▸ **EXERCISE DESCRIPTION**
Keep each line of the material that includes "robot", and leave out the rest.

[[ INFORMATION SUPPLIED, beginning ]]

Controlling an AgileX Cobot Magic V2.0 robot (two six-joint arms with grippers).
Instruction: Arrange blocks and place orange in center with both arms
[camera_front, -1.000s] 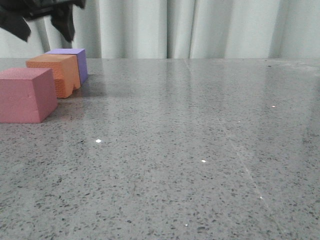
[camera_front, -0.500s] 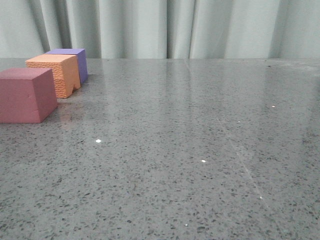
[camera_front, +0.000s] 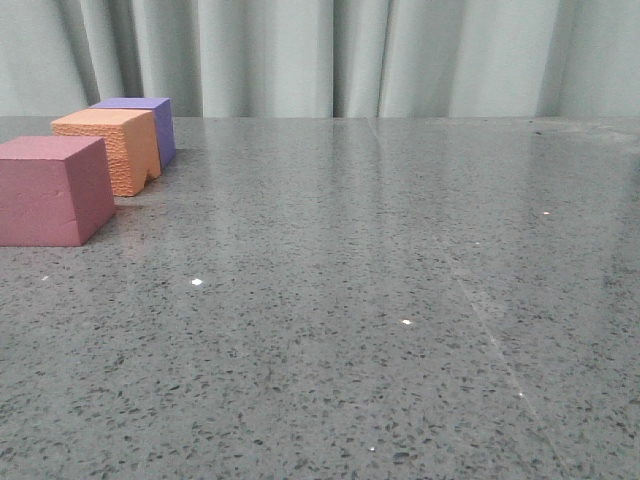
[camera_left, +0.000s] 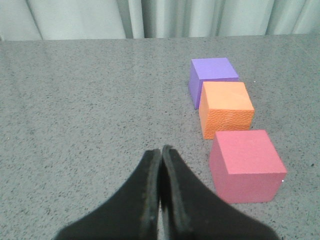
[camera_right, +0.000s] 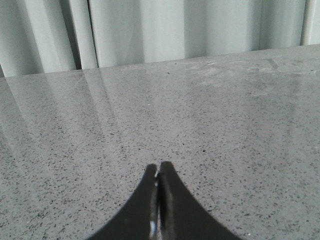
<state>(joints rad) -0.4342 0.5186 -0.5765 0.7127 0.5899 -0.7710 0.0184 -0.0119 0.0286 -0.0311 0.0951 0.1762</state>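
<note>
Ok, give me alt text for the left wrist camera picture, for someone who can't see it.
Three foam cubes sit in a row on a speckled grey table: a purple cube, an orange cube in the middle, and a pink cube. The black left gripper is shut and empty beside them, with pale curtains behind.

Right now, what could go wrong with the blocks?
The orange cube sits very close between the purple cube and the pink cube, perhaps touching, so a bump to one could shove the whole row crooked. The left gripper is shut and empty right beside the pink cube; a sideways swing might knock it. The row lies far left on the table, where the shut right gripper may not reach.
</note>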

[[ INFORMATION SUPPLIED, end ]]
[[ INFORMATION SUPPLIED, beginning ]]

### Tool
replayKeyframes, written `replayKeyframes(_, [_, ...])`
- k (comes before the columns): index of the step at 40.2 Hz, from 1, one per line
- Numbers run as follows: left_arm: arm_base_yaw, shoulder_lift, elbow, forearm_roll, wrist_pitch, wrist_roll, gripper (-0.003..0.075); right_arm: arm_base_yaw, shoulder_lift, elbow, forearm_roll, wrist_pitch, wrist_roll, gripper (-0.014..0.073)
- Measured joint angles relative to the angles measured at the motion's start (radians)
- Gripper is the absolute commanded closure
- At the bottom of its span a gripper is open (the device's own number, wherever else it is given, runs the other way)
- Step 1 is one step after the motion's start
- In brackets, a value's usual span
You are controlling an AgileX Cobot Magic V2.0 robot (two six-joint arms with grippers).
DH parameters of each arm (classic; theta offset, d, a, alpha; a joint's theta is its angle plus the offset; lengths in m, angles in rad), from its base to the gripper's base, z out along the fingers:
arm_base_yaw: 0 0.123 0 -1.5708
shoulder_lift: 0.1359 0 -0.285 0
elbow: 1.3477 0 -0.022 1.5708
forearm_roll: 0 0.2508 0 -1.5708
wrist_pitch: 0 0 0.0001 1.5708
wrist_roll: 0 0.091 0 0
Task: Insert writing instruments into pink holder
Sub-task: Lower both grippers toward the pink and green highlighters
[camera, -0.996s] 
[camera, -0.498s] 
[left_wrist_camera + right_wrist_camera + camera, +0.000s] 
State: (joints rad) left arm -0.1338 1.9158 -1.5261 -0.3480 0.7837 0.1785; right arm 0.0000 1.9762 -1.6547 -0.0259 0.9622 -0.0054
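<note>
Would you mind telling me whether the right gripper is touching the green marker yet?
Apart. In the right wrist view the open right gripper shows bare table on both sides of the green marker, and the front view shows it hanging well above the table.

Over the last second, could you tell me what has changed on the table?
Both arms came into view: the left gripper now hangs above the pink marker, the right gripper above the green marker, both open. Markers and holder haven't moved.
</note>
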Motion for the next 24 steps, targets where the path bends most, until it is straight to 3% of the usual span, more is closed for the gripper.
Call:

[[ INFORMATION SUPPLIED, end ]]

▸ **SOLUTION**
Controlling an AgileX Cobot Magic V2.0 robot (two six-joint arms with grippers).
You are controlling an AgileX Cobot Magic V2.0 robot (two six-joint arms with grippers).

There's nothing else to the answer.